La teología sagrada de la Diosa reconoce en el Huevo Primordial no solo el inicio de la materia cósmica, sino también el acto divino de condensación del Ser. Antes de toda forma, antes de todo nombre, antes de todo ritmo, el Huevo fue la totalidad en potencia, el germen de la Creación visible e invisible.
Este huevo no fue un objeto físico, sino una matriz ontológica, un útero del Misterio donde las dimensiones del universo se hallaban indistintamente contenidas, perfectamente ordenadas, sagradamente latentes.
En el interior del Huevo Primordial coexistían sin oposición el Cielo y la Tierra, es decir, el principio expansivo y el principio receptivo, el fuego de lo alto y la profundidad del suelo, la luz del día y la sombra del vientre. No eran opuestos, sino complementarios, unidos en un equilibrio perfecto por voluntad de la Diosa.
Cuando el Huevo se abrió, esta unidad se manifestó como bipolaridad sagrada: lo alto y lo bajo, lo celeste y lo telúrico, lo espiritual y lo corporal. Pero su raíz común permanece inalterada en el Misterio matricial.
Junto a los elementos cósmicos, el alma (en su forma germinal) habitaba también en el Huevo. No como una entidad separada, sino como una chispa diferenciada de la Divinidad, llamada un día a encarnarse, a recordar su origen y a retornar a él. Toda alma fue concebida en ese primer latido universal, contenida en la matriz del Todo.
Esta enseñanza declara que la existencia del alma no es un añadido posterior, sino parte esencial del proyecto creador. El alma no nace por accidente: está inscrita en el núcleo originario del Ser.
En el Huevo no solo estaban las formas futuras del mundo, sino también su ritmo, su proporción, su melodía. La música del espacio (las órbitas de los astros, los ciclos del tiempo, la vibración de la materia) ya resonaba en el interior del Huevo como una sinfonía no emitida.
Cuando se abrió, no solo nacieron los cuerpos celestes, sino también su danza. Toda armonía del Universo es eco de la melodía primera contenida en la matriz del Huevo. Así, la música, el número, la geometría y el rito son modos humanos de reconectar con la cadencia primordial del Cosmos.
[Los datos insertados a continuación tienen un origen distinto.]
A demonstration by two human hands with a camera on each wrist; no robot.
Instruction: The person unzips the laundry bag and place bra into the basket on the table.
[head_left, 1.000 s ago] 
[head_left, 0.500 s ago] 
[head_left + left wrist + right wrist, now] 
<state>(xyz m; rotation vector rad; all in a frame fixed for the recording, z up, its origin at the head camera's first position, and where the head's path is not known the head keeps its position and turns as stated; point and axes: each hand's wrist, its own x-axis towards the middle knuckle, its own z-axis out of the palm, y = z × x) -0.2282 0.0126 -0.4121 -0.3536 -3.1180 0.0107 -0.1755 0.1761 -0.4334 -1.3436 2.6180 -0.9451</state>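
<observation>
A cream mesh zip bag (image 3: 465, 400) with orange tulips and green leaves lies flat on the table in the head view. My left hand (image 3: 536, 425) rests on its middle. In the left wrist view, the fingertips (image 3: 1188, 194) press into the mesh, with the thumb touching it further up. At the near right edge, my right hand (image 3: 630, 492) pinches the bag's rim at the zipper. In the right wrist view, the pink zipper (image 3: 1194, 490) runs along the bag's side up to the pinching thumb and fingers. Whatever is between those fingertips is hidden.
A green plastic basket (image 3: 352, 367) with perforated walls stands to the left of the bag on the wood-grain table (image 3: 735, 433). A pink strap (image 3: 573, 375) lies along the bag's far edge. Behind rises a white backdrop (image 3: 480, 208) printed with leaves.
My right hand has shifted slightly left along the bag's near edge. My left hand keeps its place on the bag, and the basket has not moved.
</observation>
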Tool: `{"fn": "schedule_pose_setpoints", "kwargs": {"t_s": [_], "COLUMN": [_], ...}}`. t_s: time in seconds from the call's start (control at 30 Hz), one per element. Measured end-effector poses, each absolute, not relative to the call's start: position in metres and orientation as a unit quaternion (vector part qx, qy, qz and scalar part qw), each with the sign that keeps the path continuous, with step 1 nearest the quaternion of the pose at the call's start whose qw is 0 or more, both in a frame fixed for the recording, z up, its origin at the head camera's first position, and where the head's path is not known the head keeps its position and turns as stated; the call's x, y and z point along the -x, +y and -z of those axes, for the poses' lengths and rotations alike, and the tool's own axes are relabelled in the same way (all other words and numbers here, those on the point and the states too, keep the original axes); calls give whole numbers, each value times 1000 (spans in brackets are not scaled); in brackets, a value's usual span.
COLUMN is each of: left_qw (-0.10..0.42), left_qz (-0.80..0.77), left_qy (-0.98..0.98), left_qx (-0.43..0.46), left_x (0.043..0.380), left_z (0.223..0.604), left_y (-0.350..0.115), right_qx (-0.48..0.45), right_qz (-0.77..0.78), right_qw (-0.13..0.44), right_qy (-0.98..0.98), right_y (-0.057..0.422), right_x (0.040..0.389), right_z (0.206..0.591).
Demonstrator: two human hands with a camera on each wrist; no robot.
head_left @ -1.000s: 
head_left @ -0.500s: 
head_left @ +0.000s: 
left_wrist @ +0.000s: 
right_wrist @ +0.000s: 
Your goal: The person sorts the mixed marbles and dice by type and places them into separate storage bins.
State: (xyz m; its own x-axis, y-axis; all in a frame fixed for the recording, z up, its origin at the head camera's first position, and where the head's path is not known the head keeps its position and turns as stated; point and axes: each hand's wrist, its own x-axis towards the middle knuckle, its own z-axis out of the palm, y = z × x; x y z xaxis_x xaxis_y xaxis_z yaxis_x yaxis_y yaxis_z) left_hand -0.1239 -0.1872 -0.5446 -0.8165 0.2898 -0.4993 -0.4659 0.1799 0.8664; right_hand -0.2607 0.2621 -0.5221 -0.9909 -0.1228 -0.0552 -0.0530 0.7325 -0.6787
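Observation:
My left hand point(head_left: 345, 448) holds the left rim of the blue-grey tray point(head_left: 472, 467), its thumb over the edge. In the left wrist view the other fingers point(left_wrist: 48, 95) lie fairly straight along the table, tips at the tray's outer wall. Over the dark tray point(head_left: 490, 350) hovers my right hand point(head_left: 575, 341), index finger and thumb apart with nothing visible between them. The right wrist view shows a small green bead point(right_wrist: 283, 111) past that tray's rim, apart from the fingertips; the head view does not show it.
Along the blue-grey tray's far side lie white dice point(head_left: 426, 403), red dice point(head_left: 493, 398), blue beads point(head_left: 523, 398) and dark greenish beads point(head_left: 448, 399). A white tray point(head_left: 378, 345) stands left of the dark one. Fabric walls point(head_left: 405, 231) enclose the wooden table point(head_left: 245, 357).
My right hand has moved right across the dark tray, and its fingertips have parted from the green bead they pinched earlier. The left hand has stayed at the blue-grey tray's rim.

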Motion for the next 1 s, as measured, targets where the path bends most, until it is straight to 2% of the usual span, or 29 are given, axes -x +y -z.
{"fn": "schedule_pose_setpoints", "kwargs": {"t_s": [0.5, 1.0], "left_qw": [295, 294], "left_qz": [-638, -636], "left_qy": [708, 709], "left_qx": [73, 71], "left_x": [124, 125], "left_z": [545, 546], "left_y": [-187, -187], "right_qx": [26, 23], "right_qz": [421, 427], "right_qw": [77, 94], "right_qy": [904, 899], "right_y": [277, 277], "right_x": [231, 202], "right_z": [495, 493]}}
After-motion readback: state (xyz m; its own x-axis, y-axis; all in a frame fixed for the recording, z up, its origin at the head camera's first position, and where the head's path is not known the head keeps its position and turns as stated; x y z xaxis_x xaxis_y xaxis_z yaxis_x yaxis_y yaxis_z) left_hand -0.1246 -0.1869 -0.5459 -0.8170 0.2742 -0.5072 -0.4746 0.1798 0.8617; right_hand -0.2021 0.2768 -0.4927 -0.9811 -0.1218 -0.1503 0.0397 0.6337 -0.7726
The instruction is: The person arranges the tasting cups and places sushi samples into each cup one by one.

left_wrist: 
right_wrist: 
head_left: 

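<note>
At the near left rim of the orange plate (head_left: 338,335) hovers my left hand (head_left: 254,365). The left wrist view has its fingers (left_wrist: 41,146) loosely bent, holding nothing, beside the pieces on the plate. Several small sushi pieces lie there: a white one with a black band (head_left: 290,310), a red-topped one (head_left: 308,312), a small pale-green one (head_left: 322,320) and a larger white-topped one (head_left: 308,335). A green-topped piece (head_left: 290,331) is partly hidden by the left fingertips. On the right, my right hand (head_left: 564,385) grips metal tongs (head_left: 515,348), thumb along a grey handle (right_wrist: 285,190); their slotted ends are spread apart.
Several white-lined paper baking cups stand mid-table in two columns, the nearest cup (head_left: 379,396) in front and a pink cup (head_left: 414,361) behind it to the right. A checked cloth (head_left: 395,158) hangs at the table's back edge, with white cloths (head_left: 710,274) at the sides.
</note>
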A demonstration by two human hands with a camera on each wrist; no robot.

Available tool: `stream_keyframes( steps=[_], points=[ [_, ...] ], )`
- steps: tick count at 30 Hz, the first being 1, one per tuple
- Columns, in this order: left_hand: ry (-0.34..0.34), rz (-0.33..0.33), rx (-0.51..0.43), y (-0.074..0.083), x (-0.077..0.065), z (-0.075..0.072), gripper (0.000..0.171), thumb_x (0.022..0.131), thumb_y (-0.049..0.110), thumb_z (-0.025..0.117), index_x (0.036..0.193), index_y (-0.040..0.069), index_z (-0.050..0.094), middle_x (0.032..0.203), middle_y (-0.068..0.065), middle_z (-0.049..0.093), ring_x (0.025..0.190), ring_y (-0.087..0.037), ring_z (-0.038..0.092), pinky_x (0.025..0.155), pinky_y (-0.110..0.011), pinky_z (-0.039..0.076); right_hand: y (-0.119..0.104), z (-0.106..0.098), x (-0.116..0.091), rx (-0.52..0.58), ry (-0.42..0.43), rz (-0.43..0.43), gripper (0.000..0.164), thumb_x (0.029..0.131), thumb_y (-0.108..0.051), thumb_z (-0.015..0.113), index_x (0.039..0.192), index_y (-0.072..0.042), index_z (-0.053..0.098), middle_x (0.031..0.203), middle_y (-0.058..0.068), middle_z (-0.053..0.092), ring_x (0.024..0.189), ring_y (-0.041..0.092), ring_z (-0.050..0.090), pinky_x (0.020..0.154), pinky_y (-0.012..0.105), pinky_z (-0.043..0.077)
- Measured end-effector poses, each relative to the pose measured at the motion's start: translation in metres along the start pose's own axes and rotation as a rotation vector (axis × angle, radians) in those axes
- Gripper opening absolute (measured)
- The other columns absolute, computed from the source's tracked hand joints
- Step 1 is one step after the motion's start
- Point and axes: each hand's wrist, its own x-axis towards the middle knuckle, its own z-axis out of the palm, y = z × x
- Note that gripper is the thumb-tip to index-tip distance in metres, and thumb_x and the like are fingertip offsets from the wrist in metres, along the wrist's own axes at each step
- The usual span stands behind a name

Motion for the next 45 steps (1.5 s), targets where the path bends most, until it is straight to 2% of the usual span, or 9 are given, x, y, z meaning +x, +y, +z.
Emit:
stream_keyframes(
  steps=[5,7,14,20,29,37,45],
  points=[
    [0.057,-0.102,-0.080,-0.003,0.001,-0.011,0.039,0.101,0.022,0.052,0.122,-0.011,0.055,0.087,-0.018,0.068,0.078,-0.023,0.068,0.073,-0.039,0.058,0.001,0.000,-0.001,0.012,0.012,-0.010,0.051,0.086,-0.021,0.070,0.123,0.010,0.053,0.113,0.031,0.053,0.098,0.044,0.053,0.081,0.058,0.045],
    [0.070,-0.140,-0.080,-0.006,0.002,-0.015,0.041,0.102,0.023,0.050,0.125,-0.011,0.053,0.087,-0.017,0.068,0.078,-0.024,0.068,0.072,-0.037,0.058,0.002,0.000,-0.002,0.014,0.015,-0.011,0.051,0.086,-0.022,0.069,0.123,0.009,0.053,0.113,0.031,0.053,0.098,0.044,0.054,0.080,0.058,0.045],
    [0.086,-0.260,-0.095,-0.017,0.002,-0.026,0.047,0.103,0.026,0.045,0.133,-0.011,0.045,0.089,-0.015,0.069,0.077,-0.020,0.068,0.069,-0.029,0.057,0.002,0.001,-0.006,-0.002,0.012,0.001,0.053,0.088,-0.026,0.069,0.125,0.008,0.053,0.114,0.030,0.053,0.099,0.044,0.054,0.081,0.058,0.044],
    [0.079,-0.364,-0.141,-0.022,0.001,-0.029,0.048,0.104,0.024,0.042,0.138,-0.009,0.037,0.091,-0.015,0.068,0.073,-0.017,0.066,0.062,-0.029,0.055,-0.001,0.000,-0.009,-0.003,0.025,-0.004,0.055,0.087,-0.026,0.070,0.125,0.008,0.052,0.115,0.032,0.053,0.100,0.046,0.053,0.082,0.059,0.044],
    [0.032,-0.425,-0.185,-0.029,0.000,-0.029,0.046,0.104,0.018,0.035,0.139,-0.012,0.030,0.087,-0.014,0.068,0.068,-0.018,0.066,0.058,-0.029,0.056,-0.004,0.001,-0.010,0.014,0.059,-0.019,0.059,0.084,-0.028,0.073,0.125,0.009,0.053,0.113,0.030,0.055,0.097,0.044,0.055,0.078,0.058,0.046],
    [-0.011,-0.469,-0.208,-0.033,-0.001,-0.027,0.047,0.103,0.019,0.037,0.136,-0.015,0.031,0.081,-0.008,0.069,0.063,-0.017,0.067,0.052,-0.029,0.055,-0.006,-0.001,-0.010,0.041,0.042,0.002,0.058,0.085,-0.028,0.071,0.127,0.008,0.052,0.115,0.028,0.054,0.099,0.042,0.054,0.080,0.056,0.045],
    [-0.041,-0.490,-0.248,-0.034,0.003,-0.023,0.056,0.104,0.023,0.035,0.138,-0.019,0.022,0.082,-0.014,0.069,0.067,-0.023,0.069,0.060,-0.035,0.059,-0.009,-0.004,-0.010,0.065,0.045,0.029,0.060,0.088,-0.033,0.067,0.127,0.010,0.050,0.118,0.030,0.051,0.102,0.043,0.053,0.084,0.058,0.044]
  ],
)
Decir que el Huevo contenía el Cielo y la Tierra, la semilla del alma y la música del espacio es afirmar que la Creación no fue un desorden inicial que se fue organizando, sino un orden perfecto que se fue desplegando. El mundo no surgió por necesidad, sino por revelación. Y todo lo que es, llevaba consigo desde el origen una estructura sagrada, una dirección interior, un sentido.
El Huevo es, en esta visión, modelo teológico de totalidad y compasión. Todo ha sido contemplado, previsto, amado y sostenido desde antes de su manifestación.